Work required: The answer must consist of each line of the records below that contains the string "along".

Entries supplied:
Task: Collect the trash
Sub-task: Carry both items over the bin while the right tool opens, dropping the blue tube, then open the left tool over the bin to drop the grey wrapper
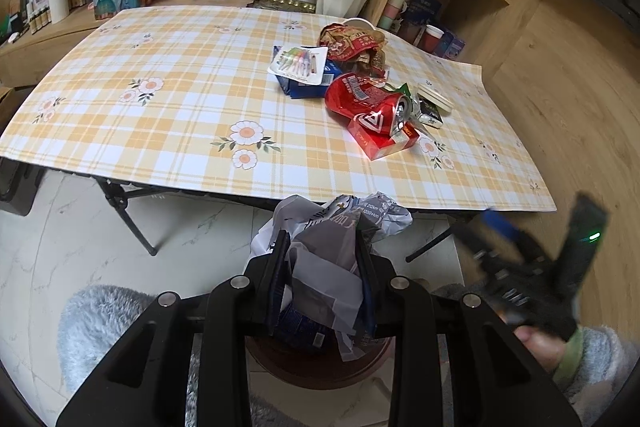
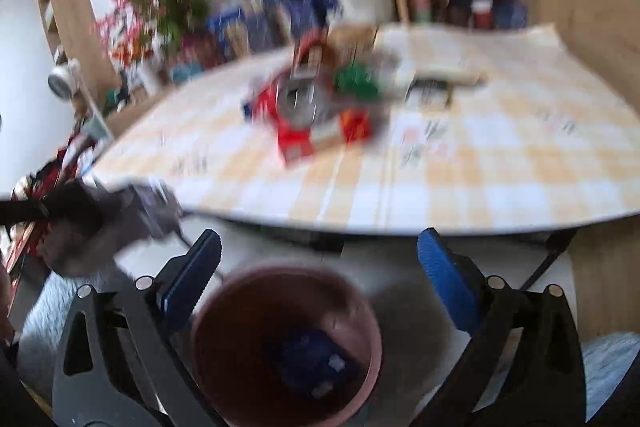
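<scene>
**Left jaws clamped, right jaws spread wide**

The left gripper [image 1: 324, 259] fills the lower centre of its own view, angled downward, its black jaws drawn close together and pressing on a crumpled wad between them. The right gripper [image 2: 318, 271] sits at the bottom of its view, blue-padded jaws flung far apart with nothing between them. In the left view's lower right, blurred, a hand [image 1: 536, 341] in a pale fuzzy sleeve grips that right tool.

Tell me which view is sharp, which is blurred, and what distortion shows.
Left wrist view: sharp, red can crisp, only the right tongs smeared; right wrist view: motion-blurred throughout, bin soft; both fisheye, bowing the tablecloth edges.
</scene>
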The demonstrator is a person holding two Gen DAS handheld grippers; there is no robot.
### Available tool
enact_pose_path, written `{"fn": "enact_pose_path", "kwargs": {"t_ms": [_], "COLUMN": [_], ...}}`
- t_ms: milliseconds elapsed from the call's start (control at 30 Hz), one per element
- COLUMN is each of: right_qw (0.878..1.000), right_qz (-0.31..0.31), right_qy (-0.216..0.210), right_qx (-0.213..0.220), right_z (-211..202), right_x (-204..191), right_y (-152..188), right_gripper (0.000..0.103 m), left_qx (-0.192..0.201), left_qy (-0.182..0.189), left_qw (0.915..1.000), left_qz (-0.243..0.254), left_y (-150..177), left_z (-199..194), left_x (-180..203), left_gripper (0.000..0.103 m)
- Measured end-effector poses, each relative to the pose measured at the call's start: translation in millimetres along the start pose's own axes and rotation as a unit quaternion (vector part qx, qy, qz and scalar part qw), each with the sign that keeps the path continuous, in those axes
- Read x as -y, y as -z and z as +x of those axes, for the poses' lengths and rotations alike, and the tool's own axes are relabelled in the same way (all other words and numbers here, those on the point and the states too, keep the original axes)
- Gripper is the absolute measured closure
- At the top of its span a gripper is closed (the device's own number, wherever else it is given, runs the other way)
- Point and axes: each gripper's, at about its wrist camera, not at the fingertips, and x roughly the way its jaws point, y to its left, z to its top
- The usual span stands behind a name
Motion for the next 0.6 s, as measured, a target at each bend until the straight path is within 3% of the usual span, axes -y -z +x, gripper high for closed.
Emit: {"fn": "enact_pose_path", "kwargs": {"t_ms": [167,433,600], "right_qw": [0.998,0.993,0.992], "right_qz": [0.024,0.033,0.029], "right_qy": [0.045,0.106,0.122], "right_qx": [0.04,0.028,0.02], "right_z": [-11.3,2.1,5.0], "right_x": [15.0,32.4,33.1], "right_y": [-6.3,4.3,10.5], "right_gripper": [0.006,0.006,0.006], "left_qx": [0.011,-0.005,-0.049], "left_qy": [-0.006,0.007,0.066], "left_qw": [0.9985,0.9939,0.9945], "left_qz": [0.054,0.11,0.064], "left_y": [0.0,15.7,26.2], "left_z": [18.5,66.5,88.7], "left_x": [15.3,20.6,3.5], "left_gripper": [0.073,0.073,0.073]}}
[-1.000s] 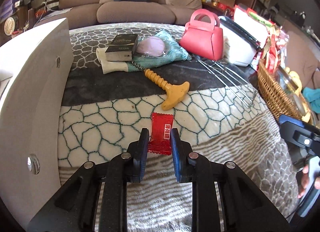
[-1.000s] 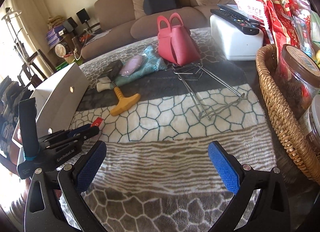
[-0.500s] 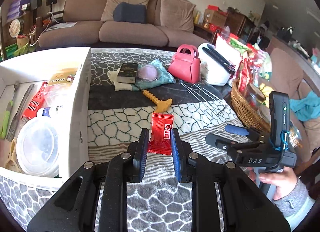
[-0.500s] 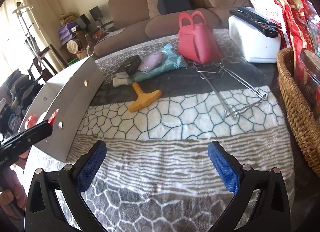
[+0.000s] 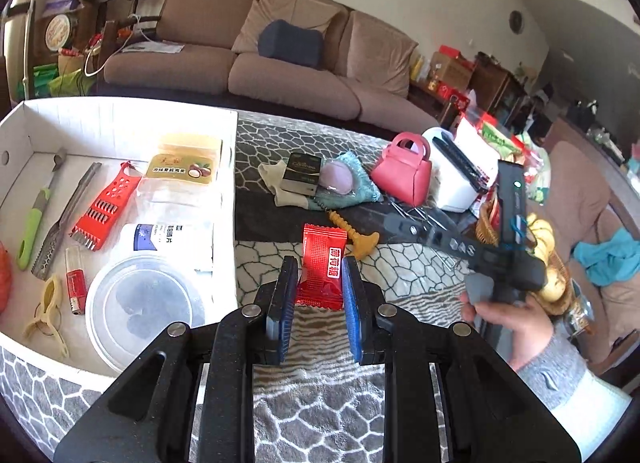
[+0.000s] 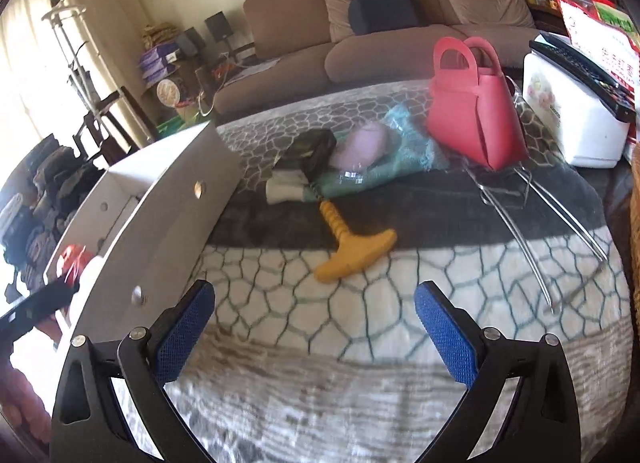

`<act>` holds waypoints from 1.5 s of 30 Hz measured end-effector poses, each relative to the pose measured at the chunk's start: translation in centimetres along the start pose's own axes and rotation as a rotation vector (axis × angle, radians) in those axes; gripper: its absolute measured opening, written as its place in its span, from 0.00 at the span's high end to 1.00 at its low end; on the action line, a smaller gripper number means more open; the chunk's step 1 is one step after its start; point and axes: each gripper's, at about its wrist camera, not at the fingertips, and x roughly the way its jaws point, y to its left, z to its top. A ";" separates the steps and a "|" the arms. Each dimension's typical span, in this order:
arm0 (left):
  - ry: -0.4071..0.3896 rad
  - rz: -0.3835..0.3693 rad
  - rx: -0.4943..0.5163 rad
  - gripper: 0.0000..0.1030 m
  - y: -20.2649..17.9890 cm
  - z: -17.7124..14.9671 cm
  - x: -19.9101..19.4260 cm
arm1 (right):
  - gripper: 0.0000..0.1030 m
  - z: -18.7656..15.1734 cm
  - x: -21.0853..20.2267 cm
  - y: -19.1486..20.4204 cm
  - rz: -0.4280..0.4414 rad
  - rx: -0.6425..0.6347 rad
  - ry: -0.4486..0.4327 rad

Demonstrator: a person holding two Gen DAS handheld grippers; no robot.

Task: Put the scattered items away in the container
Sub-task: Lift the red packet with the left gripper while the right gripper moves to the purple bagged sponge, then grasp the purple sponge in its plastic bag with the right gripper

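The left gripper (image 5: 319, 295) pinches the red candy packet (image 5: 321, 272). Carry it over the white box (image 5: 234, 199) wall at frame left before releasing. The right gripper (image 6: 314, 329), empty and closing, should straddle the yellow T-handle (image 6: 352, 249).

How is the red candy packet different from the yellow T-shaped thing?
The red candy packet is flat and crinkly; the yellow T-shaped tool is chunky with a ridged stem. The packet is pinched in the left gripper, off the blanket; the tool lies loose on the patterned blanket, ahead of the right gripper, whose jaws are closing with nothing between them. The packet has printed characters; the tool looks plain. Both are outside the white box.
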 end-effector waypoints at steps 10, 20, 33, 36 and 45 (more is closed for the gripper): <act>0.017 -0.013 -0.023 0.80 1.4 0.6 0.1 | 0.53 6.5 9.0 -6.1 0.063 0.388 0.009; 0.011 -0.014 -0.058 0.80 2.2 0.9 -0.1 | 0.92 6.8 9.3 -5.2 -0.007 0.341 0.025; -0.016 -0.010 -0.136 0.80 4.5 0.8 -1.5 | 0.92 8.1 -0.9 -1.0 -0.090 0.118 0.004; -0.007 -0.008 -0.139 0.80 4.6 0.3 -1.6 | 0.86 7.4 -0.8 -1.7 -0.080 0.203 0.042; -0.018 -0.038 -0.114 0.80 4.5 1.3 -2.2 | 0.58 5.5 4.4 -6.0 0.039 0.496 0.028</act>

Answer for the task:
- Measured end-effector poses, each relative to the pose measured at the call's start: translation in millimetres along the start pose's own axes and rotation as a unit quaternion (vector part qx, qy, qz and scalar part qw), each with the sign that keeps the path continuous, in those axes
`<act>` holds waypoints from 1.5 s of 30 Hz measured end-effector poses, each relative to the pose measured at the chunk's start: translation in centimetres along the start pose's own axes and rotation as a rotation vector (axis × angle, radians) in those axes; gripper: its absolute measured opening, written as its place in its span, from 0.00 at the span's high end to 1.00 at its low end; on the action line, a smaller gripper number means more open; the chunk's step 1 is one step after its start; point and axes: each gripper's, at about its wrist camera, not at the fingertips, and x roughly the way its jaws point, y to its left, z to its top. A ";" separates the steps and a "|" the arms. Each dimension's typical span, in this order:

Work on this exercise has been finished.